Once we become aware of suffering, on however small a scale, we
become a part of its context. Our destiny and the destiny of
the sufferer intertwine. Still, the monk had said that to
feed the dog was not right. Perhaps, I'd thought, he knew
better than I.
I got down on
my knees to examine the butterfly more closely. Its legs were
folded tightly above its body and its proboscis, that long, straw-like
appendage used to suck nectar, was fully extended. I
knew from having raised caterpillars as a boy that when a butterfly
first hatches from its chrysalis its proboscis is split lengthwise
into halves; the butterfly must seam these halves together before
it can drink. Perhaps that was what this butterfly was doing
now. I looked carefully at its wings. They were not faded
or ragged at the edges, as is usually the case with butterflies that
are old; but neither could I say that they looked bright and
new. Their color was a bit smudged. It occurred to me
that this butterfly may have hatched from its chrysalis and then
fallen to the ground before it was quite able to fly. I touched
it again. It flopped and fluttered about some more on the moss.
Thinking that
the butterfly may indeed have been newly hatched, I ran home quickly
and prepared a little sugar water in a glass, then hurried back with
the glass to the woods. Dipping my finger into the water I held
a droplet to the end of the butterfly's proboscis. It grew very
still, the proboscis seeming to throb faintly; I think it drank.
Then it flopped about once more on the patch of moss, perhaps a little
more energetically now – but still it did not fly. Again
it came to rest with its wings folded in that curious upside-down
position. I reexamined its legs, so tightly bunched against its
body. I put a twig against them to see if it would grab onto it
and clamber up; but the legs were rigid, completely stiff.

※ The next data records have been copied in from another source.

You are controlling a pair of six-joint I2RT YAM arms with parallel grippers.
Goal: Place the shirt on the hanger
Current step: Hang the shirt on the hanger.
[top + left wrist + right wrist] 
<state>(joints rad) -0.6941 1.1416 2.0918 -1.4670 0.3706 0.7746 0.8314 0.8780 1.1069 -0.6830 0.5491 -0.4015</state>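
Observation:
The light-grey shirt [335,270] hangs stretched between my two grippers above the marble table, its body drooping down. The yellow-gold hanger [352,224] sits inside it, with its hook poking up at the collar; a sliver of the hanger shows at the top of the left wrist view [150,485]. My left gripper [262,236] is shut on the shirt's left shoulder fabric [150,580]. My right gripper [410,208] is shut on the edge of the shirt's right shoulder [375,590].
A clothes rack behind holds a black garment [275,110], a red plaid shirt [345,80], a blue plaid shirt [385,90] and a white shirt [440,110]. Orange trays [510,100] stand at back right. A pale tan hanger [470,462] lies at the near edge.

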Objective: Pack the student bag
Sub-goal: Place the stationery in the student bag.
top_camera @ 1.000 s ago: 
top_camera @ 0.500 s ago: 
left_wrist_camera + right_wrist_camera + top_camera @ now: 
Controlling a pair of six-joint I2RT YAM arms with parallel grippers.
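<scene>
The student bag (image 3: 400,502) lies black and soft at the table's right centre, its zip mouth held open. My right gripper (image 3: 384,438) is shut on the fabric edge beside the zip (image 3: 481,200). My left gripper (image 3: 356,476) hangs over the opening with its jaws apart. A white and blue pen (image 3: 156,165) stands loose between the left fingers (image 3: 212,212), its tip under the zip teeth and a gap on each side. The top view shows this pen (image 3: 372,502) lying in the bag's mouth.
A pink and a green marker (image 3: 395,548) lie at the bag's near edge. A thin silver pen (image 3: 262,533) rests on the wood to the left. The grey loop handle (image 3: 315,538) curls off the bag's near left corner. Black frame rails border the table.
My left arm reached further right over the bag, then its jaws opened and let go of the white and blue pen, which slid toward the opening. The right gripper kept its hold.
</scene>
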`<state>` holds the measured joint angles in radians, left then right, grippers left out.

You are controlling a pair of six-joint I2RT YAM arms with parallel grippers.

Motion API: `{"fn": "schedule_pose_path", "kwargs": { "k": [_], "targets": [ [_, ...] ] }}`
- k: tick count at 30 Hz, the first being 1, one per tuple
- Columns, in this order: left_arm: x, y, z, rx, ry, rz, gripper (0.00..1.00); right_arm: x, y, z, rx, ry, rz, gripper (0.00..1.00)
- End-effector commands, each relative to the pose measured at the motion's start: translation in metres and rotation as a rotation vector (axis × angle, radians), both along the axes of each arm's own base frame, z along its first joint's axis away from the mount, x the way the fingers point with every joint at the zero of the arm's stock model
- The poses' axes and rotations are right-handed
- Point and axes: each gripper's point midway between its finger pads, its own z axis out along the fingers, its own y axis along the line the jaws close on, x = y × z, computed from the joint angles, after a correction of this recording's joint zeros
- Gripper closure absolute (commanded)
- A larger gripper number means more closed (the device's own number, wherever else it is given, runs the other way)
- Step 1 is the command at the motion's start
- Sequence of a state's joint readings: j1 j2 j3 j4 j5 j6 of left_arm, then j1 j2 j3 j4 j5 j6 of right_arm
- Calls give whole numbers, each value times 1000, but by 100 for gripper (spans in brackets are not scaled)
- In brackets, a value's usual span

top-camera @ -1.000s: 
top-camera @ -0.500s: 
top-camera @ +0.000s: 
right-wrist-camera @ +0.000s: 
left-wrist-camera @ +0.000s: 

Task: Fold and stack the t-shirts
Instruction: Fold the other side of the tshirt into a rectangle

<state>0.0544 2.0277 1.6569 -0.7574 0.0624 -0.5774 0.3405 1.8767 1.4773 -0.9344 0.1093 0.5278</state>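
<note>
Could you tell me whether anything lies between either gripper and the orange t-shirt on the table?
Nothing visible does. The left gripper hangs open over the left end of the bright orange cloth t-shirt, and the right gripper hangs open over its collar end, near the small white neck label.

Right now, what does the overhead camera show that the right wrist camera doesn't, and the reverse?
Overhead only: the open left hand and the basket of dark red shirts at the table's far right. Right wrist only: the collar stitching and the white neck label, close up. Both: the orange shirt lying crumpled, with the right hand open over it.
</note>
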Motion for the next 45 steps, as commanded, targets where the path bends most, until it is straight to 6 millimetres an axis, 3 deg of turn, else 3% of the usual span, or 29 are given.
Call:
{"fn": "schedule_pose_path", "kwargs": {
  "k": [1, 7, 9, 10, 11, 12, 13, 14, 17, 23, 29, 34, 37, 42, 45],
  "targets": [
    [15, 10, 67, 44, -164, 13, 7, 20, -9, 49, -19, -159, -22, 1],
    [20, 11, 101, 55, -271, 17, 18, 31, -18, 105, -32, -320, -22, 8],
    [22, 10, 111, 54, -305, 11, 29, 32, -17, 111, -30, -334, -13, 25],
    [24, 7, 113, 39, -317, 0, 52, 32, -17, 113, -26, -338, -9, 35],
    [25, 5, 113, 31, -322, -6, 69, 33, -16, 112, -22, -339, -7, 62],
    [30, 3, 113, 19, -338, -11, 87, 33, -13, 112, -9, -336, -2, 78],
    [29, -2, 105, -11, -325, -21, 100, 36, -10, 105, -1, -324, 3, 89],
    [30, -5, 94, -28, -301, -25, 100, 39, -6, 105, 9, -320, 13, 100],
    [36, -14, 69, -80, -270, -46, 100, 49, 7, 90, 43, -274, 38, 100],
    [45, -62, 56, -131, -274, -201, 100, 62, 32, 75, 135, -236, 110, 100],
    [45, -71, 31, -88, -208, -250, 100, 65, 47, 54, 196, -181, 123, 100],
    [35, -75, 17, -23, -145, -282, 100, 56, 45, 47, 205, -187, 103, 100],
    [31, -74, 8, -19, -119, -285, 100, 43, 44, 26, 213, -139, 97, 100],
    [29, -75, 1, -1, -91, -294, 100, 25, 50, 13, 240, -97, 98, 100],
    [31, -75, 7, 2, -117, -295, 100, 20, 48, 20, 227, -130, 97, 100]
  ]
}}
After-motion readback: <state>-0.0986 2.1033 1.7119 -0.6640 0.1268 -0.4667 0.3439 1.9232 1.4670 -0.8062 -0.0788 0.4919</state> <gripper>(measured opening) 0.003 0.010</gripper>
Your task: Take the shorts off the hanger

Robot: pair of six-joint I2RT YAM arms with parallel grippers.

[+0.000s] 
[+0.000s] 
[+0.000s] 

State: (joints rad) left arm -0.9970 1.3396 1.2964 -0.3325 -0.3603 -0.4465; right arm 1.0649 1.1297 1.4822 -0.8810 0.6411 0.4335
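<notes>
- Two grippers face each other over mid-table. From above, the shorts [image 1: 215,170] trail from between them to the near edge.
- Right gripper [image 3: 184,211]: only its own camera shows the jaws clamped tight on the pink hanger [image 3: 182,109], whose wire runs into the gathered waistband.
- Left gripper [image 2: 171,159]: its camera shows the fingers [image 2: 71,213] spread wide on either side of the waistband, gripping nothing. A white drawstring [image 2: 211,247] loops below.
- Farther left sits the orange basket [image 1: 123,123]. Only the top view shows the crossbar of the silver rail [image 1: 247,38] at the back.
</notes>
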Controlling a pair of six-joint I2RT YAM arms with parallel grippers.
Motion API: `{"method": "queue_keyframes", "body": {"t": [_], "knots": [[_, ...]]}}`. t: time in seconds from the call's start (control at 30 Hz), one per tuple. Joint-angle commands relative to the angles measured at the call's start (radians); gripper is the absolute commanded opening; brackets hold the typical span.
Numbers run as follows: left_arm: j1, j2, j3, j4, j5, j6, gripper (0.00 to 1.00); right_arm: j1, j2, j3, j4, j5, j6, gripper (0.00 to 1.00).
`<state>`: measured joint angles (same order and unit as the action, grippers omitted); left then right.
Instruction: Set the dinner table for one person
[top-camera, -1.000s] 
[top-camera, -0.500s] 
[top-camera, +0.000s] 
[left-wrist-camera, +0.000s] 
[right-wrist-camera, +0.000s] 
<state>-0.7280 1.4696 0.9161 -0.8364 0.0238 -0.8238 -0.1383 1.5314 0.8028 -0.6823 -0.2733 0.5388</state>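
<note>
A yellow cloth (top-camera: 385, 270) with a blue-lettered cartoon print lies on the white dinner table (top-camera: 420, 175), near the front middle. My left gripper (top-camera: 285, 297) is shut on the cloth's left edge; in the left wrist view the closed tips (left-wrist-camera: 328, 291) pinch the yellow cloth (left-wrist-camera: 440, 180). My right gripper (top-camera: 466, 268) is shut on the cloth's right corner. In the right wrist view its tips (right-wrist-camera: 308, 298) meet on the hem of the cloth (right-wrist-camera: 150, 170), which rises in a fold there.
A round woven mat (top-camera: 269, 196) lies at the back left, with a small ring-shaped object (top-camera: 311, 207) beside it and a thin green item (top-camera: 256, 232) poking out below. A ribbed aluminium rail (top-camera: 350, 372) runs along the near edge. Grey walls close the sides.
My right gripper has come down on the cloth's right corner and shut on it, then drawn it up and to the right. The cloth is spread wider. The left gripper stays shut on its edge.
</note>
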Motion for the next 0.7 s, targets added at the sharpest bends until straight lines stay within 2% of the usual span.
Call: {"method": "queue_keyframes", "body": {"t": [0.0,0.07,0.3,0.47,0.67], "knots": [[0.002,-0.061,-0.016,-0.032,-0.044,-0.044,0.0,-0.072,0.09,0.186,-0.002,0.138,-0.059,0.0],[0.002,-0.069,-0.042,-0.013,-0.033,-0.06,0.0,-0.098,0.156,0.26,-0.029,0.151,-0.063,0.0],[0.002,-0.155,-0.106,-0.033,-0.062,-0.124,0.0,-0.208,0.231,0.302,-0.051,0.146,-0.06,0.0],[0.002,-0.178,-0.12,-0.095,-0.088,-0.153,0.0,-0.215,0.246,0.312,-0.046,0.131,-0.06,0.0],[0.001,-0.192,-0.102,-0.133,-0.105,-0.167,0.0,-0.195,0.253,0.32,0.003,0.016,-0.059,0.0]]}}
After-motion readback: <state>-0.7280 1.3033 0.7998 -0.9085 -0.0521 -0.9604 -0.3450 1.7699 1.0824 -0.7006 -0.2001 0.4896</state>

There was no life in them at all. Whether the butterfly had
lived its life to completion and now lay dying, or had hatched from
its chrysalis somehow deformed, I could not tell. It continued
to flop about on the moss.
I did not know
what to do. I did not like seeing it this way and felt that, in
feeding it the sugar water, I may have only prolonged its
suffering. Suddenly, and without really thinking about it, I
stamped down on the butterfly with the heel of my shoe. The least
I could do, I thought, was to put it out of its misery. When I
looked again, there was only a dark blur of wings smeared against the
green of the moss.
As I made my
way back home again, I remembered another story I'd once read. It
was about a woman who, following an auto accident, had been pronounced
dead for a time, then was revived. The woman had later said that
while she was dead she'd been made to reexperience every act
performed while living, and was also made to feel the consequence of every
act, both positive and negative. She said that she'd even had
to suffer the pain of every insect she had killed. I wondered:
would I too be someday made to feel the pain of this butterfly's
extinction? Would that pain, which surely must not be great, be
more than or less than the few moment's sadness I would have felt had
I left the butterfly to suffer its natural fate? For the
butterfly, I would suppose this to have been the crueler death.
I think that
the monk of my story, the monk who had seen the starving dog, must
have once faced a similar dilemma of conscience. Of the two
courses open to him, he chose the one of non-interference.
In making his choice he revealed the meaning of – and the price
paid for – granting each living thing complete personal freedom
in relation to its destiny. Of course it might also be said
that, in giving his advice not to feed the dog, he was interfering
in the destiny of his companion – perhaps even altering the
design of his whole life . . . But that is another story.